What to do
Exactly the lines from the start of the data through the line containing "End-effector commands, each" should be output, with both ends kept and nothing added.

Recorded information
-=-=-=-=-

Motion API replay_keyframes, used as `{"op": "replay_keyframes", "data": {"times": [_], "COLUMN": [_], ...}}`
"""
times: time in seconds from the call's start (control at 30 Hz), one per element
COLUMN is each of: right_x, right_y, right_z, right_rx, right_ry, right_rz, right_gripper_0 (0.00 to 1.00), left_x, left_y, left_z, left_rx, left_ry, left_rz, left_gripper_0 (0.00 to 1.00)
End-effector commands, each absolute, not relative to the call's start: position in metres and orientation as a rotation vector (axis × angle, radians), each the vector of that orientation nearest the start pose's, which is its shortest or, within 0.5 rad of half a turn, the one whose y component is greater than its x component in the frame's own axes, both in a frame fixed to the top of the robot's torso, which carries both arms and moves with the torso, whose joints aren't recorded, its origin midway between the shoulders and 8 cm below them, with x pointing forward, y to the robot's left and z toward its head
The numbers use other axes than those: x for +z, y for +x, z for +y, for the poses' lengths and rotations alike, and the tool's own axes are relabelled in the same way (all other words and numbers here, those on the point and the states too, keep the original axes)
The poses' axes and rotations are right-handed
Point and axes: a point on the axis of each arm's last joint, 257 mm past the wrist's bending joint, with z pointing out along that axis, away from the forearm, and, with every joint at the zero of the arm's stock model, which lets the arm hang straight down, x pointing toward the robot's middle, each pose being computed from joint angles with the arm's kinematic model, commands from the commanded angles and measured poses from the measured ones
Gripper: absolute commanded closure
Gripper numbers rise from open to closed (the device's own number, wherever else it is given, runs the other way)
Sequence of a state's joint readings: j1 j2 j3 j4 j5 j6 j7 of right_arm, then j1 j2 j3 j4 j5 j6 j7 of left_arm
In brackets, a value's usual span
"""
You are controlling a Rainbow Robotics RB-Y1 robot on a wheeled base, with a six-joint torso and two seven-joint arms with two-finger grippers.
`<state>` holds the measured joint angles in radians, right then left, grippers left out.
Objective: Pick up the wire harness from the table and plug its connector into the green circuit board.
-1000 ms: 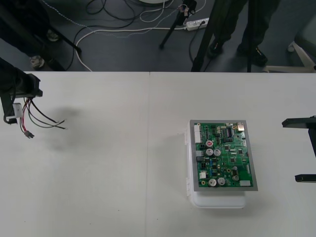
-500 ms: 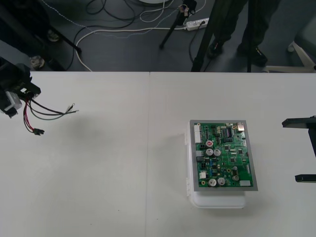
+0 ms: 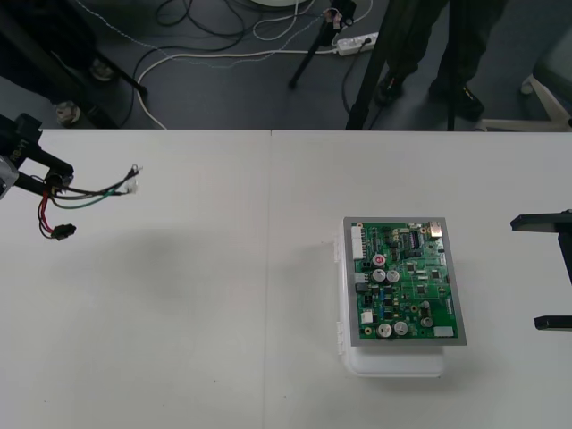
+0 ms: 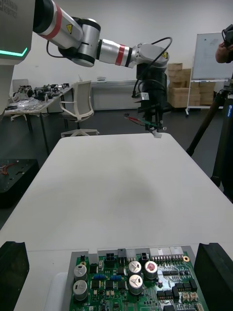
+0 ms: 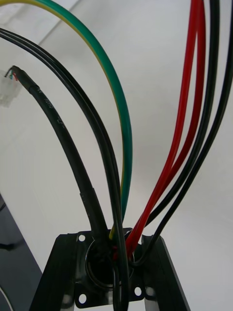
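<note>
Fingers (image 5: 48, 282) of the left gripper (image 3: 37, 175) clamp the round flanged metal socket (image 5: 108, 262) of the red, black and green wire harness (image 3: 89, 191), held above the light table (image 3: 223, 313) far left of the green circuit board (image 3: 404, 281). Right gripper (image 3: 547, 273) fingers stand spread just right of it.

Wide free table (image 3: 223, 313) lies between the wire harness (image 3: 89, 192) and the green circuit board (image 3: 407, 281); the board stands raised.
</note>
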<state>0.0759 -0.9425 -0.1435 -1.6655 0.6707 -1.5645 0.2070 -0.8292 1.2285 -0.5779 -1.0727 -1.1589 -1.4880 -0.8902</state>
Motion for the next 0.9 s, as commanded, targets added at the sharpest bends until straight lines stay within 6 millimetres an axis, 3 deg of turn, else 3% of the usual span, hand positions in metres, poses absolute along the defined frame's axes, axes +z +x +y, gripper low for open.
{"op": "replay_keyframes", "data": {"times": [0.03,0.37,0.57,0.9], "right_x": [-0.084,-0.083,-0.083,-0.084], "right_y": [0.271,0.271,0.271,0.271], "right_z": [-0.224,-0.224,-0.224,-0.224], "right_rx": [0.924,0.922,0.924,0.927], "right_ry": [-1.403,-1.403,-1.402,-1.401], "right_rz": [1.016,1.016,1.018,1.026], "right_gripper_0": [0.00,0.00,0.00,0.00], "left_x": [-0.128,-0.140,-0.149,-0.148], "left_y": [0.424,0.385,0.359,0.309], "left_z": [0.353,0.323,0.288,0.213], "left_rx": [-0.142,-0.274,-0.409,-0.645], "left_ry": [2.250,2.039,1.939,1.864], "left_rz": [1.021,1.120,1.169,1.198], "left_gripper_0": [1.00,1.00,1.00,1.00]}}
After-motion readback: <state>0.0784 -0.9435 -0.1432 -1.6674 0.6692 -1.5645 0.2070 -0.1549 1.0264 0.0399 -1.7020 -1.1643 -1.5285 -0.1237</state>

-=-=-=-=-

Exercise solution
Motion API replay_keyframes, used as `{"op": "replay_keyframes", "data": {"times": [_], "COLUMN": [_], ...}}`
"""
times: time in seconds from the call's start (control at 30 Hz), one per element
COLUMN is each of: right_x, right_y, right_z, right_rx, right_ry, right_rz, right_gripper_0 (0.00 to 1.00), left_x, left_y, left_z, left_rx, left_ry, left_rz, left_gripper_0 (0.00 to 1.00)
End-effector commands, each absolute, not relative to the call's start: position in metres and orientation as a rotation vector (axis × angle, radians), each the vector of that orientation nearest the start pose's, which is its shortest or, within 0.5 rad of half a turn, the one whose y component is greater than its x component in the frame's own axes, both in a frame fixed to the top of the robot's torso, which carries both arms and moves with the torso, whose joints aren't recorded, its origin midway between the shoulders and 8 cm below them, with x pointing forward, y to the robot's left and z toward its head

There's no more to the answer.